The problem
Each entry must be restated word for word.

Provided data
────────────────

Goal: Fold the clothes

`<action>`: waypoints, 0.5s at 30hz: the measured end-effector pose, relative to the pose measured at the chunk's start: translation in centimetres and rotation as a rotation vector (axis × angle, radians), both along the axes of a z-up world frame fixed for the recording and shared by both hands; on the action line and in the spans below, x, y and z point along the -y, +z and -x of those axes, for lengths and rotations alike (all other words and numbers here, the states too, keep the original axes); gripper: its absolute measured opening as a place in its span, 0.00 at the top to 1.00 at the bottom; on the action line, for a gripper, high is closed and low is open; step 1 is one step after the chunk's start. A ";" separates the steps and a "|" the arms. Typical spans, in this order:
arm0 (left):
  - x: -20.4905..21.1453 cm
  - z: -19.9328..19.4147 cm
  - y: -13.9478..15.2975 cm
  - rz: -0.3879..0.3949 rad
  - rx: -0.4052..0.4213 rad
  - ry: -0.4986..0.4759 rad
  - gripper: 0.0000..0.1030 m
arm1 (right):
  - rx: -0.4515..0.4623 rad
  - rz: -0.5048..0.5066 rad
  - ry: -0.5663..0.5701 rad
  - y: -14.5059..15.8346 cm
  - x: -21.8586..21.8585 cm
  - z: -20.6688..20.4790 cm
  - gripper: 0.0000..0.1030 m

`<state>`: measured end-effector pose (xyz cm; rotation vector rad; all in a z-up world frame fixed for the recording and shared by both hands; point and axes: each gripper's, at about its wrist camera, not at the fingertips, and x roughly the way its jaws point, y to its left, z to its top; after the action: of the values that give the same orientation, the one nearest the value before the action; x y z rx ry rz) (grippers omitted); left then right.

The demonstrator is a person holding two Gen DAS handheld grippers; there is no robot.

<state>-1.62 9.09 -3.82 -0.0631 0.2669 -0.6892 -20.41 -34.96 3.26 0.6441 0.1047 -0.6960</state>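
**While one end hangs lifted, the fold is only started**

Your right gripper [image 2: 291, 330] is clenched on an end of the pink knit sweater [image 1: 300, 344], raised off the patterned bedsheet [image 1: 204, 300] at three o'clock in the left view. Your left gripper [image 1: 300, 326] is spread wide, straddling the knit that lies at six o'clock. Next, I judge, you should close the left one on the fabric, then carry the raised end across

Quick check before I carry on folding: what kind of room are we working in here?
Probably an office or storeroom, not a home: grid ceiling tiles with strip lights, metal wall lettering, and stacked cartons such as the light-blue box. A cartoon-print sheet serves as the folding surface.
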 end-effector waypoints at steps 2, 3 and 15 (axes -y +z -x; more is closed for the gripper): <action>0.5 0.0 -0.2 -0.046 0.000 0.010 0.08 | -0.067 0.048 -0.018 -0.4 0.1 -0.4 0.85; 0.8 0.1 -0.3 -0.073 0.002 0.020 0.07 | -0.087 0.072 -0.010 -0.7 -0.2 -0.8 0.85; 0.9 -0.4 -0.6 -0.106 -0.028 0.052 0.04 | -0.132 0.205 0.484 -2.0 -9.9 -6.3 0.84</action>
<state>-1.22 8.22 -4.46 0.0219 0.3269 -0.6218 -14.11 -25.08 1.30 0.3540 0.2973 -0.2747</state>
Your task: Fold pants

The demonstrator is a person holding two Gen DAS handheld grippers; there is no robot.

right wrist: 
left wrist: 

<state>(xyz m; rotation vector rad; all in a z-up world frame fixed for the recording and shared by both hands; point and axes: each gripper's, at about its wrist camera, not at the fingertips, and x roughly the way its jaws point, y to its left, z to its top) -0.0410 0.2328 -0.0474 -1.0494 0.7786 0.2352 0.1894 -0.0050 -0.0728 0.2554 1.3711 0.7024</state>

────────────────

Solved problem
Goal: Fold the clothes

`<action>`: waypoints, 0.5s at 30hz: the measured end-effector pose, relative to the pose measured at the chunk's start: translation in centimetres and rotation as a rotation vector (axis × angle, radians), both along the axes of a z-up world frame fixed for the recording and shared by both hands; on the action line and in the spans below, x, y and z point along the -y, +z and -x of those axes, for lengths and rotations alike (all other words and numbers here, the states too, keep the original axes); gripper: its absolute measured opening as a place in its span, 0.00 at the top to 1.00 at the bottom; on the action line, for a gripper, high is closed and low is open; step 1 is one step after the chunk's start. A ";" separates the steps and a "|" the arms. Typical spans, in this order:
arm0 (left):
  - x: -20.4905..21.1453 cm
  - z: -19.9328..19.4147 cm
  - y: -13.9478..15.2975 cm
  - rz: -0.3879..0.3949 rad
  - rx: -0.4052..0.4213 rad
  - ry: -0.4986..0.4759 rad
  - gripper: 0.0000..0.1030 m
arm1 (right):
  - rx: -0.4515..0.4623 rad
  - rz: -0.5048..0.5066 rad
  - ry: -0.5663..0.5701 rad
  - y: -14.5059..15.8346 cm
  - x: -21.8586..21.8585 cm
  - z: -20.6688..20.4790 cm
  - gripper: 0.0000..0.1030 m

`<state>`: measured end-effector pose (xyz cm; rotation vector rad; all in a z-up world frame fixed for the recording and shared by both hands; point and axes: each gripper's, at about its wrist camera, not at the fingertips, and x roughly the way its jaws point, y to its left, z to its top; after the action: of the values that give the same orientation, the one nearest the value before the action; x y z rx ry rz) (grippers omitted); left then right.

The demonstrator is a person holding two Gen DAS handheld grippers; there is no robot.

<state>-1.62 9.09 -3.82 -0.0631 0.2669 -0.6892 -20.41 -34.96 3.26 0.6441 0.1047 -0.6960</state>
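**While one end hangs lifted, the fold is only started**

Your right gripper [image 2: 291, 330] is clenched on an end of the pink knit sweater [image 1: 300, 344], raised off the patterned bedsheet [image 1: 204, 300] at three o'clock in the left view. Your left gripper [image 1: 300, 326] is spread wide, straddling the knit that lies at six o'clock. Next, I judge, you should close the left one on the fabric, then carry the raised end across

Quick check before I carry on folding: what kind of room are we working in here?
Probably an office or storeroom, not a home: grid ceiling tiles with strip lights, metal wall lettering, and stacked cartons such as the light-blue box. A cartoon-print sheet serves as the folding surface.
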 end-effector waypoints at steps 2, 3 and 15 (axes -y +z -x; more is closed for the gripper): <action>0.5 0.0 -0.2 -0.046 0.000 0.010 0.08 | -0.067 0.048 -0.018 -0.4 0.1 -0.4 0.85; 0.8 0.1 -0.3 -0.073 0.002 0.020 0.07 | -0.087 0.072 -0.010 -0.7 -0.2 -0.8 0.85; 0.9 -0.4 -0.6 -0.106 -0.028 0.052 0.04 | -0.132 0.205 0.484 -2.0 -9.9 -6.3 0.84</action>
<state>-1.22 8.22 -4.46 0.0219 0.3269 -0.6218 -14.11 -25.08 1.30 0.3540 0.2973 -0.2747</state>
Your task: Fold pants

The demonstrator is a person holding two Gen DAS handheld grippers; there is no robot.

right wrist: 
left wrist: 

<state>(xyz m; rotation vector rad; all in a z-up world frame fixed for the recording and shared by both hands; point and axes: each gripper's, at about its wrist camera, not at the fingertips, and x roughly the way its jaws point, y to its left, z to its top) -0.0410 0.2328 -0.0474 -1.0494 0.7786 0.2352 0.1894 -0.0050 -0.0728 0.2554 1.3711 0.7024</state>

The answer given is complete as it stands.